---------- DATA EXTRACT

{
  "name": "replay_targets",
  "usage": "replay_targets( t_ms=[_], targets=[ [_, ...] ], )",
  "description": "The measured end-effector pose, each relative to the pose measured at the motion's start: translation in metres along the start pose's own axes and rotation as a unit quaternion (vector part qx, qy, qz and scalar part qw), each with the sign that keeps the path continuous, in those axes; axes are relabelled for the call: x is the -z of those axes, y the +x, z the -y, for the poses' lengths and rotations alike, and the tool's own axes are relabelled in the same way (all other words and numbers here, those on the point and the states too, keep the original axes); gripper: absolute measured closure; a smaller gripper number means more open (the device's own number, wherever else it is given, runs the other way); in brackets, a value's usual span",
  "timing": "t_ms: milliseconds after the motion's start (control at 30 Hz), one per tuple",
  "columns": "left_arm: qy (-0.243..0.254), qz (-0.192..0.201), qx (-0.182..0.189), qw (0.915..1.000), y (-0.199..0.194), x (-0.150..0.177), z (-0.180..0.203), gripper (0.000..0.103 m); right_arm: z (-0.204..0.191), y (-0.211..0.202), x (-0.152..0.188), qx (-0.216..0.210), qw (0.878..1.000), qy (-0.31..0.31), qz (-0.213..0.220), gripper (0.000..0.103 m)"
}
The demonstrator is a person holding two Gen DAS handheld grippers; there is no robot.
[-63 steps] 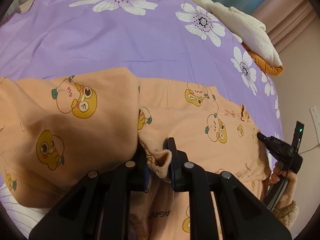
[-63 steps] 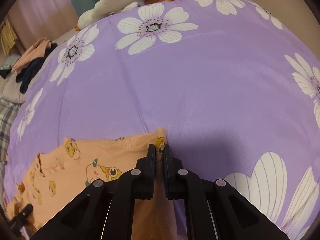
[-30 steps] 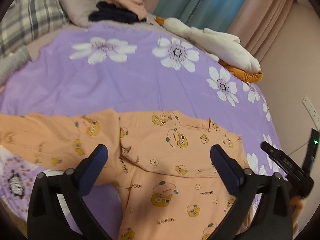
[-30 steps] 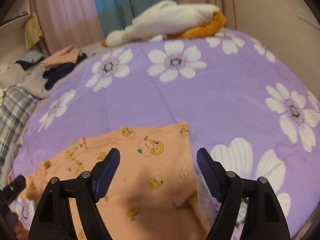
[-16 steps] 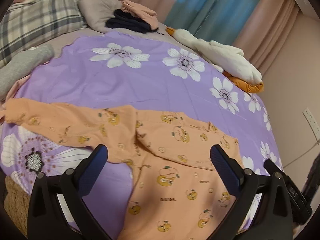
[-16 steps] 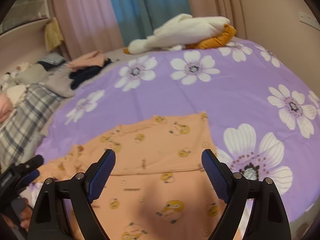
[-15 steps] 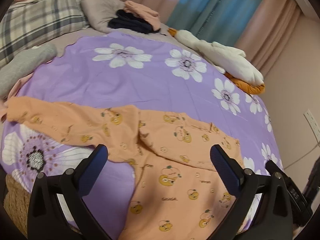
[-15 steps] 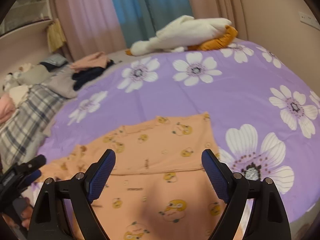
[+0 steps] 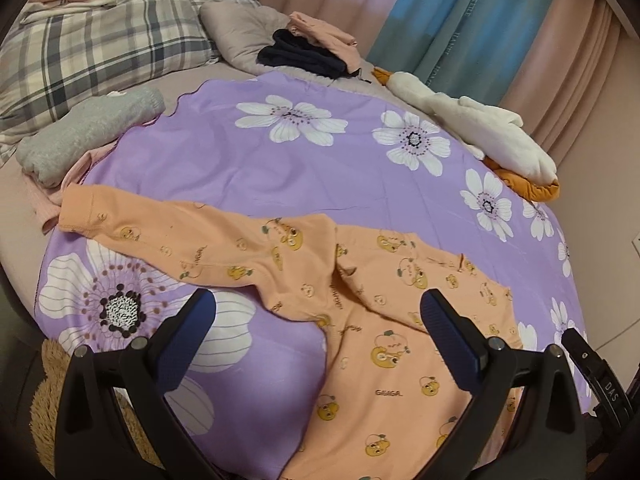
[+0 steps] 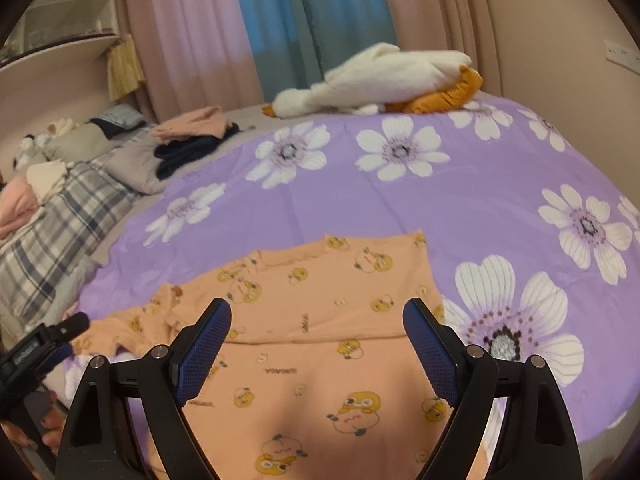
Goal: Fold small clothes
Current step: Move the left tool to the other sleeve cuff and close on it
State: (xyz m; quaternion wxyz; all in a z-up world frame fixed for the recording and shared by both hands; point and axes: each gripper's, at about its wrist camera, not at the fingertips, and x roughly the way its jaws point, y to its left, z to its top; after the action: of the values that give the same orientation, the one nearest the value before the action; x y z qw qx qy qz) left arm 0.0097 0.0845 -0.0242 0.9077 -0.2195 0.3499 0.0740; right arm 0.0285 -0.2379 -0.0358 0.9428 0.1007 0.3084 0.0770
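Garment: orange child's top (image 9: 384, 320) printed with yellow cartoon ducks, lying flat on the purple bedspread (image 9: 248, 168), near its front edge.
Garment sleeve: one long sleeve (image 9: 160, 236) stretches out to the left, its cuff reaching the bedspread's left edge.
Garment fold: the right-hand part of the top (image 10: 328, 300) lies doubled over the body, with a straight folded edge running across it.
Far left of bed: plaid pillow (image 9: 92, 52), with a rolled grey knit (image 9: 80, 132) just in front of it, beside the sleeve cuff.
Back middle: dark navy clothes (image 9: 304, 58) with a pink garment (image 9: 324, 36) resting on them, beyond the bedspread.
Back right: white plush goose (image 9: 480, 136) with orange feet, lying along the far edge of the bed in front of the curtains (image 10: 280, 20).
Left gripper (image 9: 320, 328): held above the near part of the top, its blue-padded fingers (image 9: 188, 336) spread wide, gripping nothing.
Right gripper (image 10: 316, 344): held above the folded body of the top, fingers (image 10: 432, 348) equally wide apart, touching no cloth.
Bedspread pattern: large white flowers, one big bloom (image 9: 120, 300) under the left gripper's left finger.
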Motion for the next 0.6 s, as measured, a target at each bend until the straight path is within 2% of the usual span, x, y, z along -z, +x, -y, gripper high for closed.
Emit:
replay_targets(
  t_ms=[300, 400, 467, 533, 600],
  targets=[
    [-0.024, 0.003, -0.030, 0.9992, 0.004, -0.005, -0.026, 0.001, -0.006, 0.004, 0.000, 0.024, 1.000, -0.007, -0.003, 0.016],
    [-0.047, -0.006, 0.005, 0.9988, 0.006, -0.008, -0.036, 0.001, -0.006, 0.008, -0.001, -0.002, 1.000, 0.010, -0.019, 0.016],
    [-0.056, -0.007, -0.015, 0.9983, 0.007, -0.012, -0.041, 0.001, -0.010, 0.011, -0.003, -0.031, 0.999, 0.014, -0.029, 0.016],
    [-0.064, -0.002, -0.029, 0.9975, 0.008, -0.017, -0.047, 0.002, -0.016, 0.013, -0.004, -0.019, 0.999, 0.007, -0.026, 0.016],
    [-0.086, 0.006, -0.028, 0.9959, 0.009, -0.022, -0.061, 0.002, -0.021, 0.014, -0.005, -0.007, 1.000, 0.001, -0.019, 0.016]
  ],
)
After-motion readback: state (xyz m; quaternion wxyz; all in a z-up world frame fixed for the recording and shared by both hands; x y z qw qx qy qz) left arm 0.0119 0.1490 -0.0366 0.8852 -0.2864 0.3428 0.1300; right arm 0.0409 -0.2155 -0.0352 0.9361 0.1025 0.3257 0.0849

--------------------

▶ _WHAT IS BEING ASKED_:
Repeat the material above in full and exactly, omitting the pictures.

▶ _ANSWER TO THE EXERCISE_:
{
  "name": "replay_targets",
  "usage": "replay_targets( t_ms=[_], targets=[ [_, ...] ], )",
  "description": "The measured end-effector pose, each relative to the pose measured at the motion's start: translation in metres along the start pose's own axes and rotation as a unit quaternion (vector part qx, qy, qz and scalar part qw), each with the sign that keeps the path continuous, in those axes; axes are relabelled for the call: x is the -z of those axes, y the +x, z the -y, for the poses' lengths and rotations alike, and the tool's own axes are relabelled in the same way (all other words and numbers here, those on the point and the states too, keep the original axes); gripper: absolute measured closure; a smaller gripper number means more open (the device's own number, wherever else it is given, runs the other way); in brackets, a value's usual span",
  "timing": "t_ms: milliseconds after the motion's start (control at 30 Hz), one per tuple",
  "columns": "left_arm: qy (-0.243..0.254), qz (-0.192..0.201), qx (-0.182..0.189), qw (0.915..1.000), y (-0.199..0.194), x (-0.150..0.177), z (-0.180..0.203), gripper (0.000..0.103 m); right_arm: z (-0.204..0.191), y (-0.211..0.202), x (-0.152..0.188), qx (-0.216..0.210), qw (0.878..1.000), qy (-0.31..0.31), qz (-0.213..0.220), gripper (0.000..0.103 m)"
}
The demonstrator is a person holding two Gen DAS handheld grippers; there is no robot.
[-63 steps] 
[-63 steps] 
[-30 steps] 
[-30 steps] 
[-16 steps] 
[-16 steps] 
[-15 steps] 
[-15 steps] 
[+0 steps] 
[+0 steps] 
Goal: Fold small clothes
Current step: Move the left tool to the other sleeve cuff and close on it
State: (xyz m; quaternion wxyz; all in a z-up world frame fixed for the recording and shared by both hands; point and axes: each gripper's, at about its wrist camera, not at the fingertips, and x roughly the way its jaws point, y to its left, z to its top; after the action: of the values that give the same orientation, the one nearest the value before the action; x y z qw qx qy qz) left arm 0.0097 0.0845 -0.0242 0.9077 -0.2195 0.3499 0.0740; right arm 0.0285 -0.2379 -0.0358 0.9428 0.1007 0.3084 0.0770
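Garment: orange child's top (image 9: 384, 320) printed with yellow cartoon ducks, lying flat on the purple bedspread (image 9: 248, 168), near its front edge.
Garment sleeve: one long sleeve (image 9: 160, 236) stretches out to the left, its cuff reaching the bedspread's left edge.
Garment fold: the right-hand part of the top (image 10: 328, 300) lies doubled over the body, with a straight folded edge running across it.
Far left of bed: plaid pillow (image 9: 92, 52), with a rolled grey knit (image 9: 80, 132) just in front of it, beside the sleeve cuff.
Back middle: dark navy clothes (image 9: 304, 58) with a pink garment (image 9: 324, 36) resting on them, beyond the bedspread.
Back right: white plush goose (image 9: 480, 136) with orange feet, lying along the far edge of the bed in front of the curtains (image 10: 280, 20).
Left gripper (image 9: 320, 328): held above the near part of the top, its blue-padded fingers (image 9: 188, 336) spread wide, gripping nothing.
Right gripper (image 10: 316, 344): held above the folded body of the top, fingers (image 10: 432, 348) equally wide apart, touching no cloth.
Bedspread pattern: large white flowers, one big bloom (image 9: 120, 300) under the left gripper's left finger.
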Motion for the next 0.6 s, as measured, a target at each bend until the straight path is within 2% of the usual span, x, y, z along -z, +x, -y, gripper high for closed.
Emit:
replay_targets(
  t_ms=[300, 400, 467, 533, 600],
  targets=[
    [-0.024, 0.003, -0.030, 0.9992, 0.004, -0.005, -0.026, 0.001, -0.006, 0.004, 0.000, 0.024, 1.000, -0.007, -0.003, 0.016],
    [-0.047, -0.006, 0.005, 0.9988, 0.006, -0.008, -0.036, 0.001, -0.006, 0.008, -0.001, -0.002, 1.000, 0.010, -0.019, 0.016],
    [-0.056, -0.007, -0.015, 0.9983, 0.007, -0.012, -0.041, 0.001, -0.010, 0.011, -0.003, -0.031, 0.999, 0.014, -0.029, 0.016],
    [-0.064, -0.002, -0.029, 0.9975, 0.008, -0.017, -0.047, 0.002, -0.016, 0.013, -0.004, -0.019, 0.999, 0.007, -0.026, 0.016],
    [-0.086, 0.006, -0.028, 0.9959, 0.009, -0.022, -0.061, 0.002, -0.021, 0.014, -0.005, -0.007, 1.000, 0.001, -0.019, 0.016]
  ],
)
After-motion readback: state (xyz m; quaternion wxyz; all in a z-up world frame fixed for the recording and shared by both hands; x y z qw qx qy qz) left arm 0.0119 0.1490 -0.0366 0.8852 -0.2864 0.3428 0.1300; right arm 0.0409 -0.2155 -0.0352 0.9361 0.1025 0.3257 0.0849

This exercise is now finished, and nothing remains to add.